Friday, March 19, 2010
Dan and I had a good talk last night that has me still
thinking... I was starting to feel a small push of anger yesterday, despite my
belief that its pursuit after me was still underway - that there was still time.
But the widened distance between me and that emotion is diminishing, and it
scares me.
Dan has been feeling more down the last few days, especially
with returning to school. And he's not one to hide how he's feeling. And I found
myself...mad. Just a little bit, but it was there. When Dan confronted me on it,
I think I described it best when I said, "I have a hard time being sad when
you're sad because we've been 'taking shifts'. And when you're having prolonged
sadness, I don't know what to do with my emotions." I think I feel mad because
when he's sad, it reminds me that -despite all the fun distraction I've had with
my family, with my new hair-cut, scalp treatment, pedicure...I'm sad, too. And
I don't want to feel it. If I can suppress it, maybe it's not really there.

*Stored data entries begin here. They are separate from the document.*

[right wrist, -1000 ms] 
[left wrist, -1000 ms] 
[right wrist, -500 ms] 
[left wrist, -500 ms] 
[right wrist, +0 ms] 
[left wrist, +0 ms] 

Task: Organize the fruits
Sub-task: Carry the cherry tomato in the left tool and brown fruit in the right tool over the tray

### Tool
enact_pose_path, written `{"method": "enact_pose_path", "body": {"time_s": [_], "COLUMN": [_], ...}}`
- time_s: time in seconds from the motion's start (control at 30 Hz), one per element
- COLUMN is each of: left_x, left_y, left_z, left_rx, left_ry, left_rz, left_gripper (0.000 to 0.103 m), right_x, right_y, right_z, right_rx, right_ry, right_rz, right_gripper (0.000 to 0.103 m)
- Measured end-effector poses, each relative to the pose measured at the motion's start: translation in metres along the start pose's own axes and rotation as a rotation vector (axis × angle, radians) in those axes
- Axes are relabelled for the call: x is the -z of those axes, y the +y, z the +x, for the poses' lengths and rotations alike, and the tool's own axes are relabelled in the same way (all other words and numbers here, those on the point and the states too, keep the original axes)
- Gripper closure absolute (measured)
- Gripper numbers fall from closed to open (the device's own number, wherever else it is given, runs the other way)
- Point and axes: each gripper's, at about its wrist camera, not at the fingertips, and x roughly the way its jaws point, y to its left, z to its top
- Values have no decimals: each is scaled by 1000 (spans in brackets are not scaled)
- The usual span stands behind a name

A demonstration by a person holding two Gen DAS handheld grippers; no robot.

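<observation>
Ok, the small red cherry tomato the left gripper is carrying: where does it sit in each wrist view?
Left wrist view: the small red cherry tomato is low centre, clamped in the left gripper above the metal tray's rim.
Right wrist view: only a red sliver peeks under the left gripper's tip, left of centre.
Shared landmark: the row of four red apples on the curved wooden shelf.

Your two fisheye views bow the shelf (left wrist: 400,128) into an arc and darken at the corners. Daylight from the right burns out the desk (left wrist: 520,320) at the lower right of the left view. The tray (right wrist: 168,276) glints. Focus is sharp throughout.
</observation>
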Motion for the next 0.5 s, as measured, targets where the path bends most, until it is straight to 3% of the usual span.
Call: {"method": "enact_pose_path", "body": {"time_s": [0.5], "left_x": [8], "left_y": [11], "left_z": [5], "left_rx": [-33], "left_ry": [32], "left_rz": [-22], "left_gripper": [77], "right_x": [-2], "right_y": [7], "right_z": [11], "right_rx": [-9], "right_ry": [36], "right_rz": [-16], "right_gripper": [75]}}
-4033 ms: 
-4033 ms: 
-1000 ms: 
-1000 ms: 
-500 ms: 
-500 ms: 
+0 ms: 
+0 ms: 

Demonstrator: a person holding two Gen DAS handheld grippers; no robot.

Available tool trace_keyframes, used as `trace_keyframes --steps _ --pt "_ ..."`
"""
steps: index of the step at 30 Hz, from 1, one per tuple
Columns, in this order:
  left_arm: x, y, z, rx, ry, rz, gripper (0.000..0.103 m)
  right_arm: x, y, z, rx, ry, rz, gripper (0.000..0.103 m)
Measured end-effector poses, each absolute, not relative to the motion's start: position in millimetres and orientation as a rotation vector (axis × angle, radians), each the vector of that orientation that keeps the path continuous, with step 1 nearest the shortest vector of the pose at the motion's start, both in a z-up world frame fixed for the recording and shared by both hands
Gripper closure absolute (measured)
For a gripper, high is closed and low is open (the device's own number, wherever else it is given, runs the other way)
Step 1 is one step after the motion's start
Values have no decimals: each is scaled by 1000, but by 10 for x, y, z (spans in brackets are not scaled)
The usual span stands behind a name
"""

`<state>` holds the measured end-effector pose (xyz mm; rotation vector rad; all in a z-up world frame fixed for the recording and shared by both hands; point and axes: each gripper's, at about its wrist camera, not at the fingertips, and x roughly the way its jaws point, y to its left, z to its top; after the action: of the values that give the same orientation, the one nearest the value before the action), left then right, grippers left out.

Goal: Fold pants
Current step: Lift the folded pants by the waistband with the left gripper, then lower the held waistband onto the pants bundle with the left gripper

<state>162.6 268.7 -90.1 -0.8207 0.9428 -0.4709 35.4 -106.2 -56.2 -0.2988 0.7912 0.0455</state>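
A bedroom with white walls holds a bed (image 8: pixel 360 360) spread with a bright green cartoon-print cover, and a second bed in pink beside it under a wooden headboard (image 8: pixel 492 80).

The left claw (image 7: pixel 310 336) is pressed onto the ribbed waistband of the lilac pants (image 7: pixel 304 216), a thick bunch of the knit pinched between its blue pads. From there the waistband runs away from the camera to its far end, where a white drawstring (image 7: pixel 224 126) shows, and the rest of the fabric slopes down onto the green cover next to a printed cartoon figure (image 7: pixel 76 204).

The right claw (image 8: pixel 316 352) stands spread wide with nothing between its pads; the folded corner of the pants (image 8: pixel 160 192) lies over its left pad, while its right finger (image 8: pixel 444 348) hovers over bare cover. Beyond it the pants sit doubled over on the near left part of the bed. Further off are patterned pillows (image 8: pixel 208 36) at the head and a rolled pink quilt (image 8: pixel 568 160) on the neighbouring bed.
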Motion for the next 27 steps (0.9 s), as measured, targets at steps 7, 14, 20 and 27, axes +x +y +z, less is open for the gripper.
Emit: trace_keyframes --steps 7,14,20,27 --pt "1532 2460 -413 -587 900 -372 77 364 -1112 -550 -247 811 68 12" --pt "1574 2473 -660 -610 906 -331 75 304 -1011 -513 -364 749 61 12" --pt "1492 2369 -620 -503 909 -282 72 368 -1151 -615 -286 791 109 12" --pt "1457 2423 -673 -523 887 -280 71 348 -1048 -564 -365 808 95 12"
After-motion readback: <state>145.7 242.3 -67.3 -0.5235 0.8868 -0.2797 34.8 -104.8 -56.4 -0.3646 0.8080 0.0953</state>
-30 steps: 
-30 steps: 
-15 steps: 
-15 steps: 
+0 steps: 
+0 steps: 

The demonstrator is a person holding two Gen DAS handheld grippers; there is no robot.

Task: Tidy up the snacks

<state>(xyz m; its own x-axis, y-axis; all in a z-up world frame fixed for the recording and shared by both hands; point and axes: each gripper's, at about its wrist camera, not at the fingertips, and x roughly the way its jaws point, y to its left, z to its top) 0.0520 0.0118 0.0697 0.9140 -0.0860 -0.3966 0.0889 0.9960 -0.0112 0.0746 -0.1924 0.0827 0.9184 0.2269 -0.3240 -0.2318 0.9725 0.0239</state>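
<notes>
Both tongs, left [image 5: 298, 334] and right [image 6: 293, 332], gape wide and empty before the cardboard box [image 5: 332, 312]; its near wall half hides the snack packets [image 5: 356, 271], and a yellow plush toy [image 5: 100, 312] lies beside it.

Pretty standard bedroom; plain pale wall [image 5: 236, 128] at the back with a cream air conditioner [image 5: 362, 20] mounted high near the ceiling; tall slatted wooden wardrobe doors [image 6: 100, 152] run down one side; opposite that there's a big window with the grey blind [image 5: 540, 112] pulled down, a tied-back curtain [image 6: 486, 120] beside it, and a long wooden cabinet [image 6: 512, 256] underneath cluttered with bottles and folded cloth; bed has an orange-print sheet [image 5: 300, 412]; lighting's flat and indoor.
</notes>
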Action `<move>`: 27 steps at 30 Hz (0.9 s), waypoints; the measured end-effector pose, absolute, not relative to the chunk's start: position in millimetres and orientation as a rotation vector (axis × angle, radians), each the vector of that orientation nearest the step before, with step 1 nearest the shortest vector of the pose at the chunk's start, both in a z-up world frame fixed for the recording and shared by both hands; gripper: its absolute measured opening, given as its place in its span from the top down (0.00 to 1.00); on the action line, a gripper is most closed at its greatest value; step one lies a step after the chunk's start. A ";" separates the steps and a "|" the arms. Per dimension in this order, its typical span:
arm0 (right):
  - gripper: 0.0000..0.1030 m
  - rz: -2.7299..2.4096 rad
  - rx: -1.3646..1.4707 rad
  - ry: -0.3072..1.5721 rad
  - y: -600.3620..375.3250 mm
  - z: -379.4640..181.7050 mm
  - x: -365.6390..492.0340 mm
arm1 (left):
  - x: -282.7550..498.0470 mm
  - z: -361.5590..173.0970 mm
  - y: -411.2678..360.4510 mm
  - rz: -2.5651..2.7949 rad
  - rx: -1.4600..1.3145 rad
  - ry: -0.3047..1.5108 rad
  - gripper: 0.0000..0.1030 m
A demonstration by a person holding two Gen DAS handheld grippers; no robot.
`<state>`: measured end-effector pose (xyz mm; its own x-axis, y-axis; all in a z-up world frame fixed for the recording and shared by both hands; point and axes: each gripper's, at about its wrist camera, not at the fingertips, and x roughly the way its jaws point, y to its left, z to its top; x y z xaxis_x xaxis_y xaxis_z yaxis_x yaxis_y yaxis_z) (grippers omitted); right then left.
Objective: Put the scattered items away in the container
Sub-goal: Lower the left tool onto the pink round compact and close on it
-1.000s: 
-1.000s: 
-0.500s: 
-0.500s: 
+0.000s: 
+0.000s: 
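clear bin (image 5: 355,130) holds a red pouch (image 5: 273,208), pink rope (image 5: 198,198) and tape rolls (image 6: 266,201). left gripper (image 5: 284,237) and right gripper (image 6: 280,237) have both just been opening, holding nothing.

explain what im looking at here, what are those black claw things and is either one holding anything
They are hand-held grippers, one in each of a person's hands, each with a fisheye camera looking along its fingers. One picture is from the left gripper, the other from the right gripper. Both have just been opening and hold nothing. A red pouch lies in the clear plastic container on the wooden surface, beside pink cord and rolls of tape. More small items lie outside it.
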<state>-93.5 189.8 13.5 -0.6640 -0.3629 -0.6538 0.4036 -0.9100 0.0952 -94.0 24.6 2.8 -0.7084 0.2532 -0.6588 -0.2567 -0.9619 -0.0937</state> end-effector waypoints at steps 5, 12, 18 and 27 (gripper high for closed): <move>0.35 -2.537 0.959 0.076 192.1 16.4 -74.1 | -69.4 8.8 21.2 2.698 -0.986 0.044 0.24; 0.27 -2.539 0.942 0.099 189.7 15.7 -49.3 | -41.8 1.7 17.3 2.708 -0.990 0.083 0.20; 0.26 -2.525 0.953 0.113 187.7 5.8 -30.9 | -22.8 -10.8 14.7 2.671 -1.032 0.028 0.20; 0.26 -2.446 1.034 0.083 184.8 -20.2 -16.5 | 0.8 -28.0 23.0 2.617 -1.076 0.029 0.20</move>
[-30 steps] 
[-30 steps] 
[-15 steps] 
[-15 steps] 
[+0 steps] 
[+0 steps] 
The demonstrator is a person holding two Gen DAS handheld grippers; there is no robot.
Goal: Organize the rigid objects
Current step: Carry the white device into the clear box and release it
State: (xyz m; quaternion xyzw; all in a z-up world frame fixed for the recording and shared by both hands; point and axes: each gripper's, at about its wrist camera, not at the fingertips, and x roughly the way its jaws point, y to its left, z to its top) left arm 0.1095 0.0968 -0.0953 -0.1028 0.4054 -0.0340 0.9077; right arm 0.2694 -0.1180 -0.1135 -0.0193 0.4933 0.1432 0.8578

Dan wants us to consider counseling. My first thoughts were,
"You need it. Not me." Because I don't want to go there. They'll make me talk
and then I'll have to go down that path of emotions I don't want to go. They'll
make me feel again - feel the anguish that we all ready felt last week and that
I had tucked away behind the peace I felt from God. And I don't think I can take
it.
But as someone who's done therapy with teenagers, I should know
better. I do know better. And I know I will probably go to counseling. Because
despite this "numbness" feeling safe... I think I'm going to crash.